Growing up I’m not really sure how much I learned about pregnancy. In church and in Sunday school, I was told that children were a gift from God and that if did get pregnant it was because God wanted to use you as a vehicle for creation. This is why it was absolutely wrong to have an abortion—you were thwarting the plan that God had already set in place. No matter the circumstances—whether you chose to have sex or not— you had been chosen to have a baby. Just like Mary. Mary was young and afraid, but she accepted the plan that God wanted to enact in her and as a reward she was given a perfect son, a saintly partner, and a painless childbirth. I never considered whether she lost her mind trying to deal with Jesus wanting to nurse throughout the night or crying for hours on end. This was probably because these issues weren’t really on my radar. But if they had crossed my mind, I’m sure that I would have reasoned one of two things—either a) Jesus wouldn’t have acted like that to begin with because he’s God, b) even if Jesus did, Mary wouldn’t have minded at all because she’s holy and perfect too. On television and from certain (impolite) male family members, I was told that the stomachs and breasts of pregnant women grow larger. The breast increase was a particular gift for men and perhaps served to keep them still sexually interested in their otherwise potentially less attractive partners. All in all, I thought pregnancy must not be that bad—if I’m ever pregnant I’ll be getting the gift of a child and extra sexiness (read: the ability to excite men) all in one package deal. This is pretty much salvation for women, right?
Now I’m actually pregnant and I realize it is not that great. I actually really dislike being pregnant. I felt awful for (not just the first three months, but really) the first 4.5 months. By “awful”, I mean specifically that I thought I was going to throw up at any moment day or night 24/7. I often did, and when I didn’t I usually felt even worse. I couldn’t open my refrigerator door, I couldn’t cook or prepare my own food, I couldn’t food shop. The smells were too intense and the nausea was too debilitating. I didn’t feel like I was having a baby, I felt like I had become the baby. I was totally reliant on my partner for everything from food, to transportation, to cleaning up. This, by the way, didn’t create the best conditions for building confidence in oneself as an adult and therefore capable of soon taking care of another human life. I felt like a failure as an adult and as a woman. This, in turn, produced a lot of anxiety and even more intense nausea. I woke up multiple times a night with nausea and couldn’t go back to sleep. And, this was a healthy pregnancy. I laughed when I read the U.S. Catholic Bishops’ letter to the Department of Health and Human Services protesting the inclusion of contraception and sterilization among illness prevention measures on the grounds that pregnancy is not a disease because, I can tell you from my own experience, it sure felt like a disease. I appreciate the sentiment that pregnancy is a natural thing that happens to women’s bodies and shouldn’t be over-medicalized (though I don’t think this isn’t exactly what the Bishops intend to get at here), but it doesn’t change the reality that if you had told me I was dying of cancer in those first 5 months I wouldn’t have been surprised. In fact, I would have felt relieved for an explanation of why this felt so bad. Surely every woman’s experience of pregnancy is different. I had just never known before that this much suffering in pregnancy was considered perfectly within the range of the healthy and normal.
There’s so much that could make pregnancy easier for women. Once I start brainstorming on the topic, I quickly become overwhelmed. There is so much that needs to change. I’ll just offer a few thoughts here. First, it would be a lot healthier if we adopted realistic language about pregnancy and childbirth in religious settings.
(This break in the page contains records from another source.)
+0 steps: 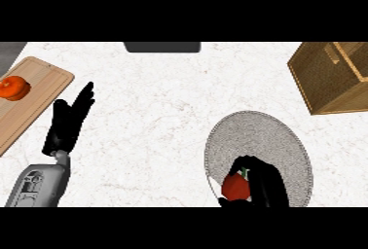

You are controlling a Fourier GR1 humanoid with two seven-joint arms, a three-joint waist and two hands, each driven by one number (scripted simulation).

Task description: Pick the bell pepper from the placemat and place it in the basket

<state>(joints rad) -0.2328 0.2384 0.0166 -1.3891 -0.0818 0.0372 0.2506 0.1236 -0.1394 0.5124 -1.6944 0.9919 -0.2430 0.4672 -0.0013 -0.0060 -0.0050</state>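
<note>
- right black hand (267, 182) is curled round the shiny red bell pepper (235, 187)
- pepper's at the near end of the round grey woven placemat (251, 131)
- square tan wicker basket (323, 82) sits well apart, far right on the white marble bench (158, 121)
- left black hand (68, 124) rests at the left, fingers straight

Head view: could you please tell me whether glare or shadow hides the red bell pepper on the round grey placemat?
In the head view the light is even, with no glare on the white marbled counter; there the red bell pepper is partly covered only by the black right hand curled round it, over the round grey placemat.
</note>
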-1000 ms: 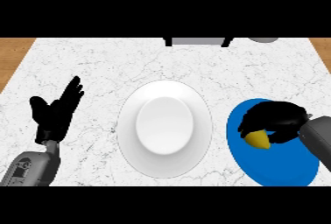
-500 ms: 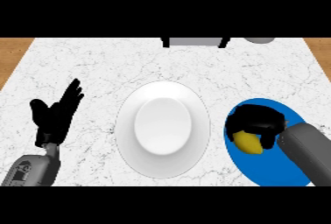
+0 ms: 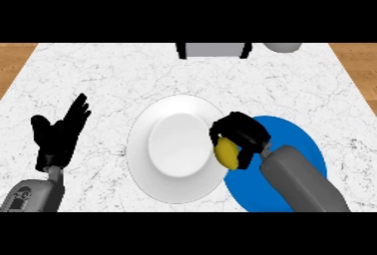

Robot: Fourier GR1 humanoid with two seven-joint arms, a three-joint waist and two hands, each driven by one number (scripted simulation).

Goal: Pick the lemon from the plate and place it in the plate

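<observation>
The pale marbled worktop (image 3: 110, 74) fills the view, with wood-coloured floor at its far corners. Near its middle lies a white plate (image 3: 141, 149), seen taller than wide, and touching or slightly overlapping its right rim lies a blue plate (image 3: 298, 137), part of which is hidden by the grey right forearm (image 3: 298, 179) that comes in from the lower edge and slants up and to the left. At the far edge of the worktop stands a grey box with dark sides (image 3: 213, 50), and just to its right a pale rounded object (image 3: 282, 47), cut off by the view's edge. The left robot hand (image 3: 59, 132) shows at the left, well apart from both plates, spread open with its fingers up and touching nothing. The right robot hand (image 3: 239, 130) sits over the place where the two plates meet, its fingers curled down round the lemon (image 3: 227, 153) and hiding the fruit's far end. The lemon's long axis runs from far to near, leaning slightly to the right at its near end, which points toward the forearm. It is over the white plate's right rim and the blue plate's left edge; whether it rests on a plate or hangs above cannot be told.
</observation>
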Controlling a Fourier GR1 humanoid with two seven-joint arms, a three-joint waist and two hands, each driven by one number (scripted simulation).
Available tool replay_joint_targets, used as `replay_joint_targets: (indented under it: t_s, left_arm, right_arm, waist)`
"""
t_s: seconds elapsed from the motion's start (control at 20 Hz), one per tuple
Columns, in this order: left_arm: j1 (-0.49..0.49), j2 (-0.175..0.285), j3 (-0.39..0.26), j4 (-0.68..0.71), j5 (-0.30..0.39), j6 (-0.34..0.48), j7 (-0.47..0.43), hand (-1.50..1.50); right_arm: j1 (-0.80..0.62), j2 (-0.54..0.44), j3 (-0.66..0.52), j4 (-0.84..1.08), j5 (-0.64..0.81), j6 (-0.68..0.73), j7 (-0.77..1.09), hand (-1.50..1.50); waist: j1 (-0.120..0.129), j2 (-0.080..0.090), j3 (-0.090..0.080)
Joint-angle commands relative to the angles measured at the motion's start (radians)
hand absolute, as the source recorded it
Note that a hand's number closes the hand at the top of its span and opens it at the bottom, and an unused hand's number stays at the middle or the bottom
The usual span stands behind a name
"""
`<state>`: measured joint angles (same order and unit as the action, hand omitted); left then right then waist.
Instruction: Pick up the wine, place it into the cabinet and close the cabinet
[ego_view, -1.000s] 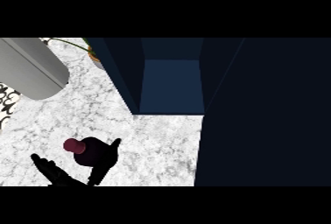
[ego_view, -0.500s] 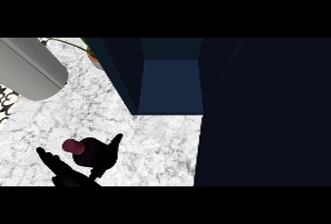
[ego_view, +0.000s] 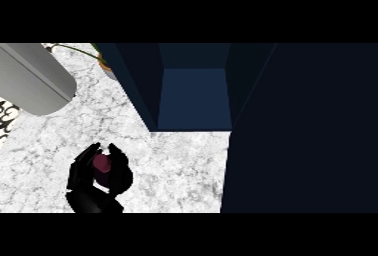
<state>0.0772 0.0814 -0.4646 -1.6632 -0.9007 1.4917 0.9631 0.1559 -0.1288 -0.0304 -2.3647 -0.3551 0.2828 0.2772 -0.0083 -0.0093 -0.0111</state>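
- My left hand (ego_view: 83, 176) is curled round the wine (ego_view: 102, 164), fingers (ego_view: 118, 161) closing on both sides, so that I can lift it off the table (ego_view: 177, 170).
- Only the wine's dark red top shows between my fingertips. The rest is hidden inside my grasp.
- The wine is low at the view's left, near the table's front edge. It is well apart from the cabinet (ego_view: 193, 97), which lies up and to the right.
- The cabinet is open, its blue inside facing me, and I judge it was left that way to take the wine.
- Its door (ego_view: 303, 130) is swung out at the right, a dark panel waiting to be shut afterwards.
- I cannot tell whether the wine is resting on the table or already raised.
- My right hand does not show.
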Motion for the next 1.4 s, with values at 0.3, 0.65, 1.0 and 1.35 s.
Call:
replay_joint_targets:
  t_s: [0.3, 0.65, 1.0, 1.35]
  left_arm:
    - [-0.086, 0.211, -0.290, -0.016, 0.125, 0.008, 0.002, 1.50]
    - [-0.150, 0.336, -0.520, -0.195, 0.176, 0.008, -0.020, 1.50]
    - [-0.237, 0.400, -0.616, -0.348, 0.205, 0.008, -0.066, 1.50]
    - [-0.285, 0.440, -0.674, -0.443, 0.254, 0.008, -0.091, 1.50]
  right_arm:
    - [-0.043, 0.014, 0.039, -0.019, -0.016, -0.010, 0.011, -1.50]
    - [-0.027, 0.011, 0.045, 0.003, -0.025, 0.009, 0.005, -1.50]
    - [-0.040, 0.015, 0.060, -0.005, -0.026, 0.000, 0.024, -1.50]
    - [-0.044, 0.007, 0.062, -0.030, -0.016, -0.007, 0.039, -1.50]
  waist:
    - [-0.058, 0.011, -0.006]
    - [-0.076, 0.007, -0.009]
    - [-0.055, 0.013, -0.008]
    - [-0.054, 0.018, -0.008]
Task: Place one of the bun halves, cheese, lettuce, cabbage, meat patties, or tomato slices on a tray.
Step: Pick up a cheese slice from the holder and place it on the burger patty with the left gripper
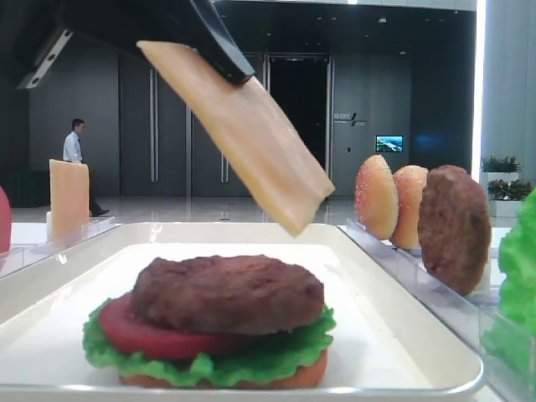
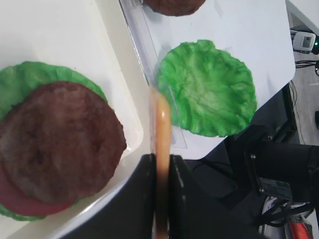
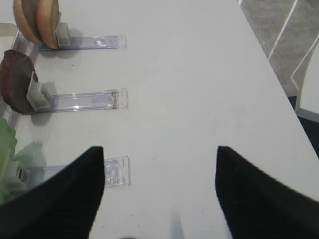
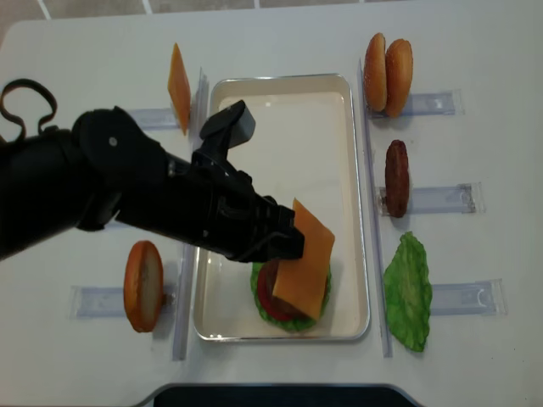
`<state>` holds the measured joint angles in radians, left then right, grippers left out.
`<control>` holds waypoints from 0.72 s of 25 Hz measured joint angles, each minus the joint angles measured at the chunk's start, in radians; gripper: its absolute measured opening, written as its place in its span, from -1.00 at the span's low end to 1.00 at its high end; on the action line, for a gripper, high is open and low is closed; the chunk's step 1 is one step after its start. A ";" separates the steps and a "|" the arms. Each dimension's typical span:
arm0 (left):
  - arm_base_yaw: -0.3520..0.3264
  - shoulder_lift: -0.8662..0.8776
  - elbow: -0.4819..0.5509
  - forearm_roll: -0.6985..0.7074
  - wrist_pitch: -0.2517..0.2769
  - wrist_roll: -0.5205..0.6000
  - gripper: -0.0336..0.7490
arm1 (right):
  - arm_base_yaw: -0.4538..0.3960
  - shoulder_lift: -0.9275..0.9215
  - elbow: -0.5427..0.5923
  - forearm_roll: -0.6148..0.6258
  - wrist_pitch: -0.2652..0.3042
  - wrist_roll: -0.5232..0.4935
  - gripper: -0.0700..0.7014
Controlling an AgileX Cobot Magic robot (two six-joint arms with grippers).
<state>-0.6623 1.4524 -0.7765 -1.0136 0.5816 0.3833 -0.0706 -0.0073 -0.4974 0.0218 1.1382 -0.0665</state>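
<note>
Exterior high: left arm's fingers [image 4: 287,242] grip the cheese [image 4: 303,270], tilted above the tray [image 4: 280,93].

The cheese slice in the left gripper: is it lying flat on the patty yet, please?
No. The cheese slice hangs tilted in the shut left gripper, clear air between it and the meat patty.

The white table [image 4: 280,42] carries the tray [image 4: 349,170] in its middle. Clear plastic racks [image 4: 437,199] lie on the table at both sides of the tray. A lettuce [image 4: 408,291] leaf lies flat on the table, right of the tray.
</note>
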 joint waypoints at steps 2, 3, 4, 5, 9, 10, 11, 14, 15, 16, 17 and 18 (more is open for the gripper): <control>0.000 -0.001 0.016 -0.029 -0.003 0.032 -0.82 | 0.000 0.000 0.000 0.000 0.000 0.000 0.43; 0.000 -0.001 0.021 -0.040 -0.007 0.047 -0.83 | 0.000 0.000 0.000 0.000 0.000 0.000 0.43; 0.000 -0.001 0.028 -0.052 -0.014 0.060 -0.83 | 0.000 0.000 0.000 0.000 0.000 0.000 0.43; 0.000 -0.001 0.032 -0.060 -0.017 0.073 -0.83 | 0.000 0.000 0.000 0.000 0.000 0.000 0.43; 0.000 -0.001 0.036 -0.067 -0.030 0.095 -0.83 | 0.000 0.000 0.000 0.000 0.000 0.000 0.43; 0.000 -0.001 0.036 -0.067 -0.036 0.096 -0.83 | 0.000 0.000 0.000 0.000 0.000 0.000 0.43; 0.000 -0.001 0.036 -0.067 -0.042 0.098 -0.83 | 0.000 0.000 0.000 0.000 0.000 0.000 0.43; 0.000 -0.001 0.048 -0.070 -0.058 0.100 -0.83 | 0.000 0.000 0.000 0.000 0.000 0.000 0.43; 0.000 -0.001 0.055 -0.070 -0.060 0.100 -0.83 | 0.000 0.000 0.000 0.000 0.000 0.000 0.43; 0.000 -0.001 0.060 -0.071 -0.061 0.101 -0.83 | 0.000 0.000 0.000 0.000 0.000 0.000 0.43; 0.000 -0.001 0.066 -0.071 -0.062 0.102 -0.83 | 0.000 0.000 0.000 0.000 0.000 0.000 0.43; 0.000 -0.001 0.070 -0.071 -0.063 0.102 -0.83 | 0.000 0.000 0.000 0.000 0.000 0.000 0.43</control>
<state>-0.6623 1.4512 -0.7069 -1.0841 0.5187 0.4858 -0.0706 -0.0073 -0.4974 0.0218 1.1382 -0.0665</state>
We should talk about how bearing children is really difficult and becoming frustrated with the process does not mean that one has failed to accept any potential gifts that might exist alongside of the challenges. In churches that emphasize the role of Mary and, in particular, Mary’s role as mother of Jesus, we should be honest about the fact that Mary probably experienced a lot of pain and suffering—not only in childbirth, but also throughout the course of the pregnancy itself and into early motherhood. Her virtue is not defined by the degree to which this pain didn’t affect her, but instead it is defined by the degree to which she faced it head on, asked for help when she needed it, questioned God directly when she was confused and unsure (Lk 1:34), and just simply held on. Second, we should emphasize that childbearing is the work of a community, not just an individual. Partners aren’t being extra nice and good when they help pregnant women by doing all the dishes, the food shopping, or the cooking. This is what has to happen for these women to survive, i.e., to stay both physically and mentally healthy. People in the broader community have to make accommodations for pregnant women and nursing mothers in the workplace, in church, and in social settings. This might mean having to get over the fact that a mother might have to nurse her infant in the middle of a church service (yes, right there in the pews!) in order to both keep the baby quiet and the mother participating in the worship without excessive interruptions. This could mean that friends of the woman may have to make a point to check in on a pregnant woman or new mother with extra intention to ensure that she doesn’t slip into post-partum or pregnancy depression (often brought on because of the isolation that follows from not feeling well physically). Third, we should encourage women to talk about their experiences of pregnancy, especially when they do not conform to expected narratives of pure bliss and gratitude.